### [TASK DESCRIPTION]
Using the data below, output the first line and every line after it up to and including the line containing "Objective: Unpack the", exactly as written and with nothing added.

### [INFORMATION PROVIDED]
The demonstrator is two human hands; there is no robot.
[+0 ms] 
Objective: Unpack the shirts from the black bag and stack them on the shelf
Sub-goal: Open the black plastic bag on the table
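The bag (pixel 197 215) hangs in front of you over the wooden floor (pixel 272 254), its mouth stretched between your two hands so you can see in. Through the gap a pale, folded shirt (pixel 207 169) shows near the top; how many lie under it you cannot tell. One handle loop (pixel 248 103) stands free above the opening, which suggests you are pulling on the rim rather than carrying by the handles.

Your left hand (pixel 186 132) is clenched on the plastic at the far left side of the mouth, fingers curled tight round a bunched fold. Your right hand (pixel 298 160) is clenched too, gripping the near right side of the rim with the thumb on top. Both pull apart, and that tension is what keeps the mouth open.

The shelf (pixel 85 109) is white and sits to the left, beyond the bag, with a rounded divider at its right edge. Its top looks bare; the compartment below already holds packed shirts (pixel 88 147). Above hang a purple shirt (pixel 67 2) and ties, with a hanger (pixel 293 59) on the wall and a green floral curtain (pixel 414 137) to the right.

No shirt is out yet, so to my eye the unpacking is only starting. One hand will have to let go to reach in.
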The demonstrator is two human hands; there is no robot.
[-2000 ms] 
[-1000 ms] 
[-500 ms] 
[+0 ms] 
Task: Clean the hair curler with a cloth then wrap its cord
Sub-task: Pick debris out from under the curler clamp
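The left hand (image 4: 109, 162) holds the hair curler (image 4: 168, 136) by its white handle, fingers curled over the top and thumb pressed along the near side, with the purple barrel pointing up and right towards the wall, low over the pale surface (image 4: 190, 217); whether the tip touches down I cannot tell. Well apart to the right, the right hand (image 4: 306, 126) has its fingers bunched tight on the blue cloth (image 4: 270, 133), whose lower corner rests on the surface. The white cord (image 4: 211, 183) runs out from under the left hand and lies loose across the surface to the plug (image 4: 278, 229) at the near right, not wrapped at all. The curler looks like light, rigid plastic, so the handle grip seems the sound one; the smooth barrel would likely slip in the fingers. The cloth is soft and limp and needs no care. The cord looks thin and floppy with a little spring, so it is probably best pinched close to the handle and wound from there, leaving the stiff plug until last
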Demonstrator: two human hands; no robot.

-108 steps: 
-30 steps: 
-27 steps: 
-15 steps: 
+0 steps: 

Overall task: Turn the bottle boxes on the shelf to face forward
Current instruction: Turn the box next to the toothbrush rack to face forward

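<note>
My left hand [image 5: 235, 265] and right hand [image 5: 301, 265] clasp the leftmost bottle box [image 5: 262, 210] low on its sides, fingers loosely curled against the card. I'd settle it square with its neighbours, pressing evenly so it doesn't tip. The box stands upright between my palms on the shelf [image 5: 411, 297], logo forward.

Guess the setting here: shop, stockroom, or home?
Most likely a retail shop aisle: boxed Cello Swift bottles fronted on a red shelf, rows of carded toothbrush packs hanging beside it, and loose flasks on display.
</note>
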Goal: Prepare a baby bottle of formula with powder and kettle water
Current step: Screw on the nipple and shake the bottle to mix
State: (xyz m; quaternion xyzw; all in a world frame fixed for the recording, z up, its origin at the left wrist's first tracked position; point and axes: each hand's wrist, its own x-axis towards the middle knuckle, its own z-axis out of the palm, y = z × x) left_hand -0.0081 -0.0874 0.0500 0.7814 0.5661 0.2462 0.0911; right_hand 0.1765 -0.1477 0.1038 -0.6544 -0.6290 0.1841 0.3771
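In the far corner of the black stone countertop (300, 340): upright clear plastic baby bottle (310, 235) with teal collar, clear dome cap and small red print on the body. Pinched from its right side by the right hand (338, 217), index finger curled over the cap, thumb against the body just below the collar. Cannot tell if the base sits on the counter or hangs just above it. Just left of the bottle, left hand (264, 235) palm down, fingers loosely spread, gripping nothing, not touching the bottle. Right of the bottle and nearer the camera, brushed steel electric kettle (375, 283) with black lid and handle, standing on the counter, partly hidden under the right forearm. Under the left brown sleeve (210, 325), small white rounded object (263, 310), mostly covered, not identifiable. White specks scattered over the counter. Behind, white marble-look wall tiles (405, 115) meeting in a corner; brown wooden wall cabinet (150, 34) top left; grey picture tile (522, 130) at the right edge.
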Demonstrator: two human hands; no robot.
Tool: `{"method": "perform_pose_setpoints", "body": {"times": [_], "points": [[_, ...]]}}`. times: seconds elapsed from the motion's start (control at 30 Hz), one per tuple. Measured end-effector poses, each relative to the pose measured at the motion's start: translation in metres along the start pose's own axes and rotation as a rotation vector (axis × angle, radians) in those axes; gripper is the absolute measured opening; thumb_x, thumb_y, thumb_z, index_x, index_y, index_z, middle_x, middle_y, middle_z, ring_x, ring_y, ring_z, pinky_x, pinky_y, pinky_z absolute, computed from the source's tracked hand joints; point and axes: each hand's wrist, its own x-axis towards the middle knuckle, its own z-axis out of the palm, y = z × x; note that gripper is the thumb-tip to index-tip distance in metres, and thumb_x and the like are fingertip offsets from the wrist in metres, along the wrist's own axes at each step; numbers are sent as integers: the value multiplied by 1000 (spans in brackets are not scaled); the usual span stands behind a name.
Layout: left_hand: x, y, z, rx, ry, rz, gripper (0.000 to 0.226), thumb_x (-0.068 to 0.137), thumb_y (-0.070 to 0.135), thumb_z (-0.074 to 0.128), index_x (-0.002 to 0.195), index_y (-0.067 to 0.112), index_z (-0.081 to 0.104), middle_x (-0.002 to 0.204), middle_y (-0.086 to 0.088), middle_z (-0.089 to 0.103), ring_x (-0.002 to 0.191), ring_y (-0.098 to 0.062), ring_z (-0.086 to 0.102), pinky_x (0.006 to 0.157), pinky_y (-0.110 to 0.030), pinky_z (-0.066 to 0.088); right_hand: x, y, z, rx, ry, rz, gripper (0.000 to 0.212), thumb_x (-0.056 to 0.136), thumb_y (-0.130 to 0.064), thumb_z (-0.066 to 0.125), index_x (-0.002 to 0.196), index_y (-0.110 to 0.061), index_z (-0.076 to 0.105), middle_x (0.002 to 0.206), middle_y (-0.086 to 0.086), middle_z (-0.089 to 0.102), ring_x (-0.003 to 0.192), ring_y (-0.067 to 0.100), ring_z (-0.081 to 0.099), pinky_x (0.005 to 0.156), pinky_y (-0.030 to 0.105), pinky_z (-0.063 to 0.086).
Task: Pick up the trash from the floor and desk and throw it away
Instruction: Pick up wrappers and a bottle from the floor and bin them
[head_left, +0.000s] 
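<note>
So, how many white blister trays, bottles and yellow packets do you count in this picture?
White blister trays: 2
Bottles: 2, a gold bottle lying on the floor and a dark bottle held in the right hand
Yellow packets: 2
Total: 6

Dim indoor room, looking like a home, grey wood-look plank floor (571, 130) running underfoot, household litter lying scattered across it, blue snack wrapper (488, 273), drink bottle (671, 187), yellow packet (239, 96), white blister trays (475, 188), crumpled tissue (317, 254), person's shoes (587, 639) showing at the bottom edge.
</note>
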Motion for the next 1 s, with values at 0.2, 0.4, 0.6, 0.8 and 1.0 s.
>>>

### [RESULT BELOW]
The demonstrator is two human hands; there is no robot.
[+0 ms] 
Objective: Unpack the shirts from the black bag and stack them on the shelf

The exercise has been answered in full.